Well, that's about the definition of "Mandarin Chinese". I don't really know exactly what it is so I can't answer your question. In daily life I simply judge the correctness by my feelings. I accept some regional words even if they are not used in north China. I'd think 捷运, 奇异果 in Taiwan as correct Mandarin, but 一天整夜 sounds strange. That's possibly my prejudice and other people may have different thoughts.



> I can totally relate to your feelings, Tarbou. I'd never heard 一天整觉 (http://forum.wordreference.com/showthread.php?t=2567112) until the other day (What a surprise!
> 
> 
> 
> 
> ). I was confused and didn't know what it meant.
> 一天整夜 is not 一天一夜 because 整 doesn't mean "one", and certainly not 没日没夜 because neither 一 nor 整 means "no". The context and syntax leads to only one possibility "整天整夜" and indeed they are synonymous.



Chinese is so complicated and different in regions.
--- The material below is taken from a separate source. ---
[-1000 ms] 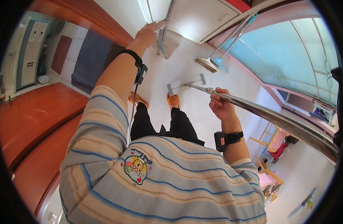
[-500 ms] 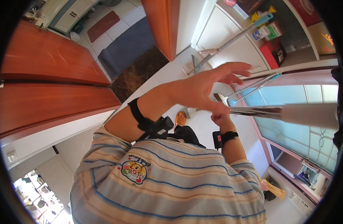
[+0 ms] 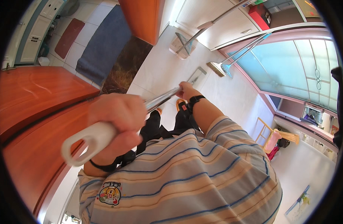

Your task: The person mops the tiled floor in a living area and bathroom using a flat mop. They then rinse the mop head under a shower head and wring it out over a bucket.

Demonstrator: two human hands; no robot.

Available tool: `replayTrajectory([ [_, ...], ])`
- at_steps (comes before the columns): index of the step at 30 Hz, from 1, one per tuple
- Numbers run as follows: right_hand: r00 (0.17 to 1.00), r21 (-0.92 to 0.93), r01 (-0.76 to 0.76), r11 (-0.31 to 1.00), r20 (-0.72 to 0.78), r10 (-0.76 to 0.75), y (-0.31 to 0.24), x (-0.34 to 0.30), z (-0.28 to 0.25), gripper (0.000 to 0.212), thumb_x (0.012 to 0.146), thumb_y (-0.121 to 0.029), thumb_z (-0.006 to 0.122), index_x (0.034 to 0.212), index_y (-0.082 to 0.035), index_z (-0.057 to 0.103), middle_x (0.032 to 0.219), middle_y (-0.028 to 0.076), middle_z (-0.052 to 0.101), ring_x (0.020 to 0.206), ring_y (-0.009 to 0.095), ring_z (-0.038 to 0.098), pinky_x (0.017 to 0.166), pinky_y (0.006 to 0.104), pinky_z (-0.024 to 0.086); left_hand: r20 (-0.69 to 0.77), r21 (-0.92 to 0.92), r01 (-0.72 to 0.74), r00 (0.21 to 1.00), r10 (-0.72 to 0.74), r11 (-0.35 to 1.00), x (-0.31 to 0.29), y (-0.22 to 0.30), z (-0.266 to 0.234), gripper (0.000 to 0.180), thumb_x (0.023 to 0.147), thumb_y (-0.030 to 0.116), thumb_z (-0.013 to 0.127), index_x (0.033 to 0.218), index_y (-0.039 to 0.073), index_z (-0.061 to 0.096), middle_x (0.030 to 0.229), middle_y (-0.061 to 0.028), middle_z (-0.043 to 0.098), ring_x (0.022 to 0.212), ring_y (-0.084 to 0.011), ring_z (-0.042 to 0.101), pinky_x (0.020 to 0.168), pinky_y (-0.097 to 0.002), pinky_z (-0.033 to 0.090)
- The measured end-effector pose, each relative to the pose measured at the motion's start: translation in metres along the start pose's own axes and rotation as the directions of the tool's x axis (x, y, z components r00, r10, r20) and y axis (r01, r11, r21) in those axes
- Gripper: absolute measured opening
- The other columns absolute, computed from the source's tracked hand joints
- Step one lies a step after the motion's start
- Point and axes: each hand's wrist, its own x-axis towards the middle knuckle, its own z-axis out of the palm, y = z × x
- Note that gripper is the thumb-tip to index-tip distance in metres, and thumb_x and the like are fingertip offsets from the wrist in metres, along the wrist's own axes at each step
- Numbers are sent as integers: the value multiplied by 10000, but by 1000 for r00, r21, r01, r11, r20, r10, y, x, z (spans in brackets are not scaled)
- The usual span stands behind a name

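Observation:
A flat mop (image 3: 161, 100) slants across in front of me, with a shiny metal pole, a white looped grip and a rectangular head (image 3: 197, 77) down at the tiled floor. My left hand (image 3: 117, 114) is closed around the pole's upper end, right at the white grip (image 3: 90, 140), and is slightly blurred. Farther down the pole, my right hand (image 3: 186, 89) is closed around the metal part. Both wrists wear black straps. The orange slippers (image 3: 180, 103) on my feet show just below the pole.
An orange-brown wooden door (image 3: 40, 100) stands close on my left, beside a doorway with a dark blue mat (image 3: 102, 41). Ahead are a dustpan (image 3: 182, 46) and a broom (image 3: 217, 68) by the white cabinet (image 3: 216, 22). A frosted glass door (image 3: 283, 67) and a wooden chair (image 3: 278, 136) are at right.
The mop's grip end has swung from the right over to the left. My left hand, open with fingers spread before, has closed on the pole near the grip. The view has shifted.

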Motion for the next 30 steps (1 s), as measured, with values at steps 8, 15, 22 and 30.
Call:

I learned a new word 一天整夜 today.


----------



## Skatinginbc

tarlou said:


> That's possibly my prejudice and other people may have different thoughts.


I have my prejudice as well (I thought I was open-minded until the other day I encountered the expression 一天整觉).  It is simply a human nature to dislike something unfamiliar and strange.  
I think the philosophy behind General American (GA) or Standard American English (SAE) (http://en.wikipedia.org/wiki/General_American) can apply to "Standard Mandarin", that is, a language without any clear regional dialect markers.  In other words, what I think "standard" is a language that can be easily understood or accepted by Mandarin speakers of all regions.  By this definition, 一天整夜 is not Standard Mandarin, nor is 一天整觉.


tarlou said:


> I'd think 捷运, 奇异果 in Taiwan as correct Mandarin


They are proper nouns and therefore their regional features are more readily tolerated.


----------



## catherine1999

I think "一天整夜" is totally acceptable in daily speech. We often say things more unregular than that.
If you talk it in depth on grammar or idiom, that would be the beginning of an endless argument. because people got opinions.


----------



## SuperXW

Skatinginbc said:


> A Chinese who grew up in Beijing told me that “一天整夜 is neither grammatical nor idiomatic in standard Chinese. Mandarin speakers won't understand it.”  Is it true that the use of 一天整夜 in the following sentences is _ungrammatical_ and that “_Mandarin_” speakers won’t understand it?
> 
> 
> 一个个为本身的便宜杀红了眼, *一天整夜*地连续挥刀(http://www.feixingqi.info/zuobiqi/20110705/1415.html).
> 他照旧没日没有夜的玩着, 事件也不让在心上了, 利落索性不劳动_了__, _*一天整夜*的玩 (http://www.princegallery.net/jjdoudi...01208/840.html).
> 这里那些以渡客, 打船为生的人们, 穿着破旧的衣服, *一天整夜*地等候, 等候 (http://hi.baidu.com/vlinvling/item/6...aaf0bf623aff7c).
> 其它的人都回各自的帐篷里去休息, 这都忙了*一天整夜*,经过了那样多的事, 苏征邪还意外的“阵亡”, 大家都需要做些调整, 等后天清晨的攻山拔寨. (http://www.woduba.com/files/article/...3876337.html)
> 
> Obviously, 一天整夜 in the above uses means “Full day whole night”, where 一 means “full” as in 一屋子烟.  It is a parallel construction in which 一 “full” echoes 整 “whole”, and 天 “day” contrasts with 夜 “night”. Phrasemes of this type are common in Chinese, for instance, 惊天动地, 一呼百应,一心一意 and 一国同心. Such constructions are open for innovation (e.g., 一國兩治), especially in literature.   The claim that it is not “Standard Chinese” or “Mandarin” leads me to ponder what exactly their definitions are.  Is Taiwanese 國語considered “Standard Chinese” in the eyes of most Beijing residents (a real question, not a rhetorical one)?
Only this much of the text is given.